A word-for-word copy of the following listing is needed. Leave out its images.

::: Supplied material :::

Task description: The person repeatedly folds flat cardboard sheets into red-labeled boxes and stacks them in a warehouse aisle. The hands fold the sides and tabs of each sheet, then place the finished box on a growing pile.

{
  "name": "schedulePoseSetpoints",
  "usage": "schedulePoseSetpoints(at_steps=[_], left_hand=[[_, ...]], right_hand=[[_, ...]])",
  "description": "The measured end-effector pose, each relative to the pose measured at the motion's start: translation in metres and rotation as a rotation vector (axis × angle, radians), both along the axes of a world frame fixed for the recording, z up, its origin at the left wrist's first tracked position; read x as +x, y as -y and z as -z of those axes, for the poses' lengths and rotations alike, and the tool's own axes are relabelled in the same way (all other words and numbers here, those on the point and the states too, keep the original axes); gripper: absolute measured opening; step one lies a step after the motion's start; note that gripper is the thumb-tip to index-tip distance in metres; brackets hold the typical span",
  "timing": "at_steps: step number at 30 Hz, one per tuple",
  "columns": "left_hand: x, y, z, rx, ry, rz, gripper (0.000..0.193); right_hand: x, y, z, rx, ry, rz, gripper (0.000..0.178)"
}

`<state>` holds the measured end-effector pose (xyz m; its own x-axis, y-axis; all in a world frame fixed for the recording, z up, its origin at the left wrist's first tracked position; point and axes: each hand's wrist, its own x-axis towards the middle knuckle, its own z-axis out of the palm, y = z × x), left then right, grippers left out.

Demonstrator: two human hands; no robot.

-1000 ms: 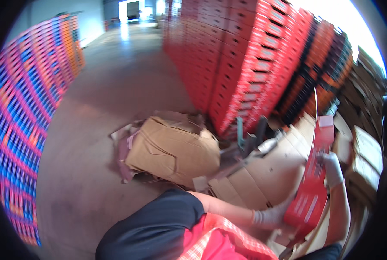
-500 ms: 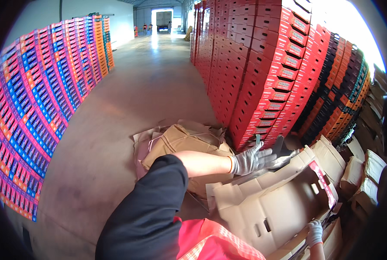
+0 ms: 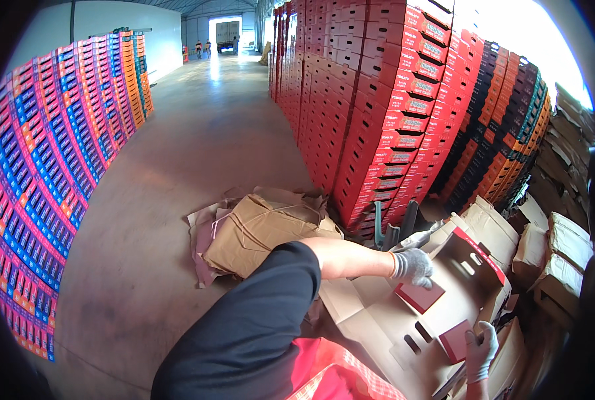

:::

■ **Answer for the task**
Task description: The person repeatedly folds flat cardboard sheets into red-labeled boxes and stacks them in a warehouse aisle. The hands fold the sides and tabs of each sheet, then place the finished box on a growing pile.

{
  "name": "schedulePoseSetpoints",
  "usage": "schedulePoseSetpoints(at_steps=[_], left_hand=[[_, ...]], right_hand=[[_, ...]])",
  "description": "The measured end-effector pose, each relative to the pose measured at the motion's start: translation in metres and rotation as a rotation vector (axis × angle, radians), both along the axes of a world frame fixed for the recording, z up, its origin at the left wrist's first tracked position; read x as +x, y as -y and z as -z of those axes, for the poses' lengths and rotations alike, and the tool's own axes are relabelled in the same way (all other words and numbers here, those on the point and the states too, keep the original axes); gripper: absolute measured opening; step one lies a step after the motion's start; note that gripper is the thumb-tip to index-tip distance in metres; brackets hold the typical span",
  "timing": "at_steps: step number at 30 Hz, one per tuple",
  "columns": "left_hand: x, y, z, rx, ry, rz, gripper (0.000..0.193); right_hand: x, y, z, rx, ry, rz, gripper (0.000..0.178)"
}

`<state>` holds the measured end-effector pose (xyz m; its own x-axis, y-axis; all in a world frame fixed for the recording, z up, its origin at the left wrist's first tracked position; point and axes: each hand's wrist, its own x-axis towards the middle knuckle, its own z-axis out of the palm, y = z × x), left then right, grippers left out.

Demonstrator: two human hands; no robot.

-1000 ms: 
-500 ms: 
+0 ms: 

What precedes this is the full answer.